Since M and I are both avid people-watchers, I know the drill. I count to seven slowly, then casually glance in the direction that he has indicated.

The woman is in her forties, the man is in his twenties. It is unlikely that they are related; the woman has dark, Gaellic features and is dressed in a distinctly French style. The man is fair, and dressed like an American college student. They are deep in conversation.

I look back at M. "What about them?" I ask.

"They're lovers," he explains. "The boy gets taken out to expensive restaurants like this one, the lady gets sex. He benefits from her experience and learns about life. She gets to feel young again."

"Oh," I say, trying not to sound judgemental.

"There's nothing wrong with it," M assures me. "It's a fair arrangement."

I say nothing more, but after we pay the bill, I take another look at the May/December couple, then take M's hand.

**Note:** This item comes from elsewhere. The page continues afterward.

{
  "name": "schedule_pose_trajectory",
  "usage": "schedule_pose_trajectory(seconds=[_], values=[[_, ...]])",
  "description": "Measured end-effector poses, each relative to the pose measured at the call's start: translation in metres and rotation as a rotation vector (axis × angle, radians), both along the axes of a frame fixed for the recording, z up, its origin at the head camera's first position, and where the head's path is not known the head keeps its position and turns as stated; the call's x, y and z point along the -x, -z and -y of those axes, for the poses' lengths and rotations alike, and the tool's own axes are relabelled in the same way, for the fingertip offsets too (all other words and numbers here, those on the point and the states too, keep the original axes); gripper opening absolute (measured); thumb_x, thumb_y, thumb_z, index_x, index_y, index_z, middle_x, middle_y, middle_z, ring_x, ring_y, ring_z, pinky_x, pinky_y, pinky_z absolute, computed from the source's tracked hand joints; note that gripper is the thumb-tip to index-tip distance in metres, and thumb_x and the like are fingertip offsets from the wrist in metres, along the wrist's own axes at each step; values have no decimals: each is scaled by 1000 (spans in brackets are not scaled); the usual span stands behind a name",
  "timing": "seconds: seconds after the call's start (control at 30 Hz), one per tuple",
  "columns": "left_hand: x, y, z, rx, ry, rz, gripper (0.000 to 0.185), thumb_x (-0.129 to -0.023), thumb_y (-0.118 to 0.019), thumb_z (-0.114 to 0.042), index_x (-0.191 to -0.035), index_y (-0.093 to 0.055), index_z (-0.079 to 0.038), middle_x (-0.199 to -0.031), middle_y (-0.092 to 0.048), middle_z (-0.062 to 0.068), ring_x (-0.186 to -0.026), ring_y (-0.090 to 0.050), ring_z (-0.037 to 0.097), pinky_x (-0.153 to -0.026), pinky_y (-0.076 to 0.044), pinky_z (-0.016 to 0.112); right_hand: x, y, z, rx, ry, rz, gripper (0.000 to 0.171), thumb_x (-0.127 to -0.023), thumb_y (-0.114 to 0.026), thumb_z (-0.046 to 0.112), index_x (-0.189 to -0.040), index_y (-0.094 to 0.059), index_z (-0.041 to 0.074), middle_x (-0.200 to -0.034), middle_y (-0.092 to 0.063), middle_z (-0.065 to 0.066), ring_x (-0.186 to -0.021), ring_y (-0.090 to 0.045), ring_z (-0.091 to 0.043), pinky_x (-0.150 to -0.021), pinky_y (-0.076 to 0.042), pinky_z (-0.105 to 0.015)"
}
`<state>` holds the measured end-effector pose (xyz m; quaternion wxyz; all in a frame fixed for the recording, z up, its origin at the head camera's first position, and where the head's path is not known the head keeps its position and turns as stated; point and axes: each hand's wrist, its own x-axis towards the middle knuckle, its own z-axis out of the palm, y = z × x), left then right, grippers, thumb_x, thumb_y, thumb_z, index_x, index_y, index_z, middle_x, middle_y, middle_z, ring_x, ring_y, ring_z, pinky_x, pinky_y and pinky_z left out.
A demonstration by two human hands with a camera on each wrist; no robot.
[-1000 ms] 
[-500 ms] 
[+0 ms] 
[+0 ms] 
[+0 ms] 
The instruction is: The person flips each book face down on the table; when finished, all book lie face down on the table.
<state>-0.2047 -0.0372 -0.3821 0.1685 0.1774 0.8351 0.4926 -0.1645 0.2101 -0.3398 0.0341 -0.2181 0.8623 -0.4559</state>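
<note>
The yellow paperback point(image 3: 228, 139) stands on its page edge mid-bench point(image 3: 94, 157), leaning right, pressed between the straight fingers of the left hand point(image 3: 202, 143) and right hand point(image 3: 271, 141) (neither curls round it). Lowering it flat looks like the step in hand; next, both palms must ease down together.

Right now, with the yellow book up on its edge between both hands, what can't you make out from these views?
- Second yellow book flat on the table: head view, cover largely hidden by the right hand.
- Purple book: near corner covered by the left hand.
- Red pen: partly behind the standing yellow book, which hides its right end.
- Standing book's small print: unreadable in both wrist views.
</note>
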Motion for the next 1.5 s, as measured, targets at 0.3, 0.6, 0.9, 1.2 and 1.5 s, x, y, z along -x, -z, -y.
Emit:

"I could never be Her," I whisper to him.

2009

I look at M as he sleeps, his 63-year old body nearly destroyed by alcohol. We haven't had sex in months. I don't even want to any more.

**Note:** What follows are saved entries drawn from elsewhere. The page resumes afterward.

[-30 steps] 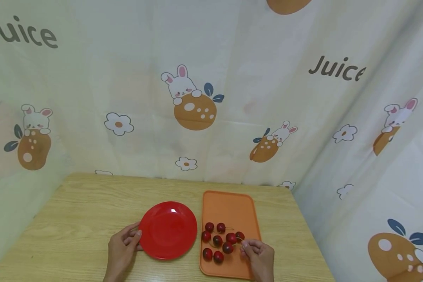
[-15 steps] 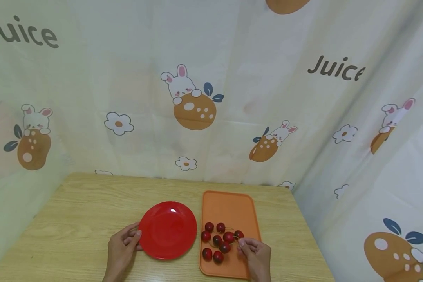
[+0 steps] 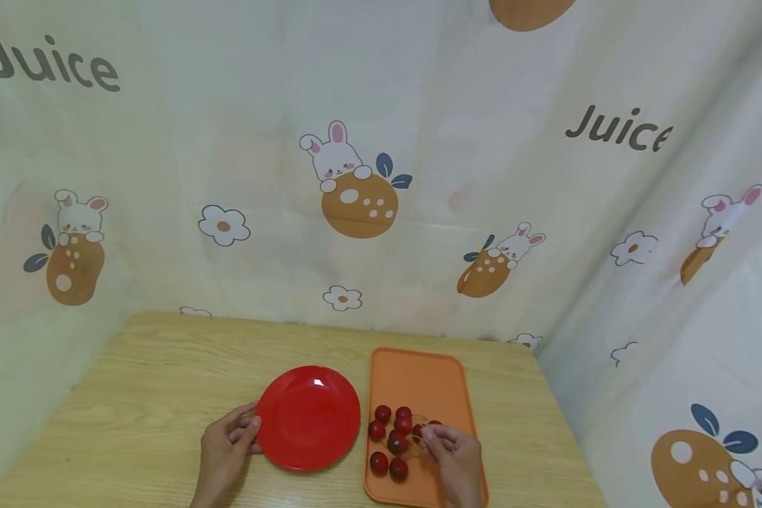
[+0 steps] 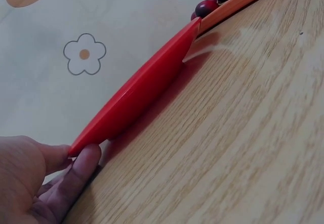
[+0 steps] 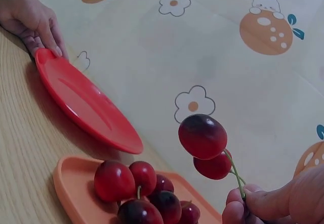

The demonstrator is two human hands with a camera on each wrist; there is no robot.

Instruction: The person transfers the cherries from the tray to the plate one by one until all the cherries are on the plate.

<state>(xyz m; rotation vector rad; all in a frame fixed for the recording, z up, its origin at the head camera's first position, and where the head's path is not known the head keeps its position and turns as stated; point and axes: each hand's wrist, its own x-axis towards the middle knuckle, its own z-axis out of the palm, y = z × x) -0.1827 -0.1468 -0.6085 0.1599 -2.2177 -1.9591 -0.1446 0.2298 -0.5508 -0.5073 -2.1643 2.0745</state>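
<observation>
A red plate [image 3: 307, 416] lies on the wooden table [image 3: 133, 395]; my left hand [image 3: 225, 451] holds its left rim [image 4: 86, 140] with thumb and fingers. To its right an orange tray [image 3: 419, 374] carries several dark red cherries [image 3: 387, 441]. My right hand [image 3: 451, 455] pinches green stems [image 5: 235, 176] and holds two cherries [image 5: 205, 143] lifted above the tray [image 5: 76, 188]. The other cherries [image 5: 139, 191] stay in a cluster on the tray. The plate [image 5: 86, 105] is bare.
A cream curtain with rabbit, flower and "Juice" prints [image 3: 355, 183] closes in the table at the back and on both sides. Bare wood [image 3: 165, 353] lies behind and to the left of the plate.
My right hand has shifted left over the cherry cluster and lifted two cherries by their stems. The left hand has stayed on the plate's rim.
</observation>
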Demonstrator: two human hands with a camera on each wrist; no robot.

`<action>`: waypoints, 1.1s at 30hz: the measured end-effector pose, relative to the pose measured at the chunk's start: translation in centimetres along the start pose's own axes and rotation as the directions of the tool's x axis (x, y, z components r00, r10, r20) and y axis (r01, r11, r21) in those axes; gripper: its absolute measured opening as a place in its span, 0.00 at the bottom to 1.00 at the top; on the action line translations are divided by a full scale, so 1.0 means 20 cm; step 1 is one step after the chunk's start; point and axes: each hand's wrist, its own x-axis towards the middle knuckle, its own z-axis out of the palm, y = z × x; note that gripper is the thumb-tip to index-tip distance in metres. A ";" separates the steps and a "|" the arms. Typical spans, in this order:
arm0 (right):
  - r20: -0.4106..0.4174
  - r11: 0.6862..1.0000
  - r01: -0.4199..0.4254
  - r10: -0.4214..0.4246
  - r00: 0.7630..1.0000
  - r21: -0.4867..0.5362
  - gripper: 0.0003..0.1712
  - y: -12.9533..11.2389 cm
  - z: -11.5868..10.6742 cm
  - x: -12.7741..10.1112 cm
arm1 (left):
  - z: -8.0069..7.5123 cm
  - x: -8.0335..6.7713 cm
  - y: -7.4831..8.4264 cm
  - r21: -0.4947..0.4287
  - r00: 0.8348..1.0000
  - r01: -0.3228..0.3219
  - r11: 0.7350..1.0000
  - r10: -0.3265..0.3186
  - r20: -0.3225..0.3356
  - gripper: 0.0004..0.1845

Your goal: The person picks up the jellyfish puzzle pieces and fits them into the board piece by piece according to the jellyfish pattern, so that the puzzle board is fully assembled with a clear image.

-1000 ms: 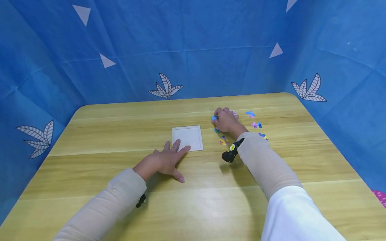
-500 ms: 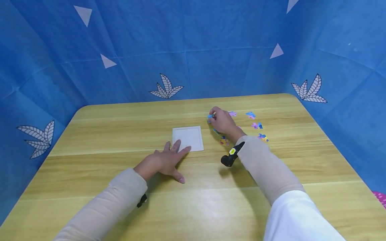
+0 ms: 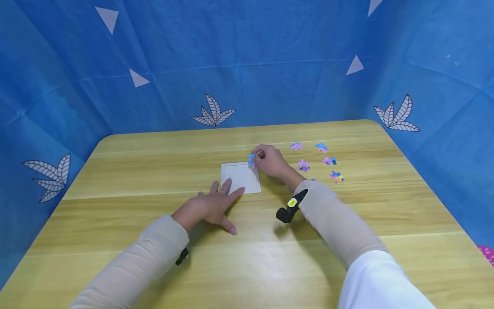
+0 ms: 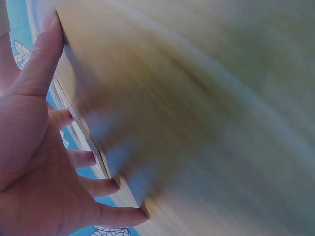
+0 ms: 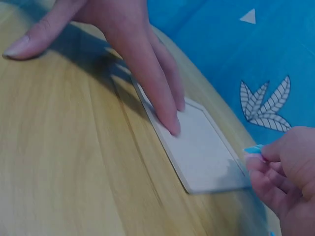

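Note:
A square white puzzle tray (image 3: pixel 240 174) with a raised rim lies flat on the wooden table. My left hand (image 3: pixel 214 207) is spread, its fingertips resting on the tray's near edge and its thumb out on the table; the left wrist view shows the same hand (image 4: pixel 44 162) with fingers straight. Between thumb and fingers, my right hand (image 3: pixel 270 161) pinches a blue and pink jigsaw piece (image 3: pixel 252 160) over the tray's far right corner. In the right wrist view that piece (image 5: pixel 253 149) sticks out from the fingertips, above the tray (image 5: pixel 206 169).
Several jigsaw pieces lie right of the tray, among them a pink one (image 3: pixel 296 146), a pink and purple one (image 3: pixel 303 165) and a yellow and blue one (image 3: pixel 337 176). My right forearm partly covers others. A blue curtain (image 3: pixel 239 64) hangs behind the table (image 3: pixel 154 163).
My right hand has picked up the blue and pink jigsaw piece from the group at the right and carried it left to the tray. The left hand has stayed in place.

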 end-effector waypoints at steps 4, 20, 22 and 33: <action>0.016 0.999 -0.023 0.022 1.000 0.049 0.14 -0.03 0.04 0.00 | 0.00 0.01 -0.01 0.005 1.000 0.002 1.000 -0.002 0.003 0.60; 0.057 0.987 -0.127 0.122 0.991 0.095 0.11 -0.12 0.18 0.04 | 0.00 0.01 -0.01 0.027 1.000 -0.002 1.000 0.002 -0.004 0.60; 0.055 0.990 -0.120 0.116 0.992 0.075 0.11 -0.12 0.20 0.05 | 0.00 0.01 -0.01 0.029 1.000 0.001 1.000 0.000 -0.002 0.60; 0.059 0.995 -0.098 0.100 0.993 -0.024 0.11 -0.16 0.25 0.07 | 0.00 0.00 -0.01 0.048 1.000 -0.001 0.999 0.001 -0.004 0.61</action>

How did this happen? I used to only like older men. Now all I can see is young men everywhere. I used to be submissive. Now I want to dominate completely. Did I just reach a point when I became sick of submitting, sick of letting other people control my life, and now I'm overcompensating?

Was it the alcohol? The emotional abuse? The chronic unemployment? Or was it something that would have happened anyway, a psycho-sexual sea change in my mind that clicked on when I reached the age of 40?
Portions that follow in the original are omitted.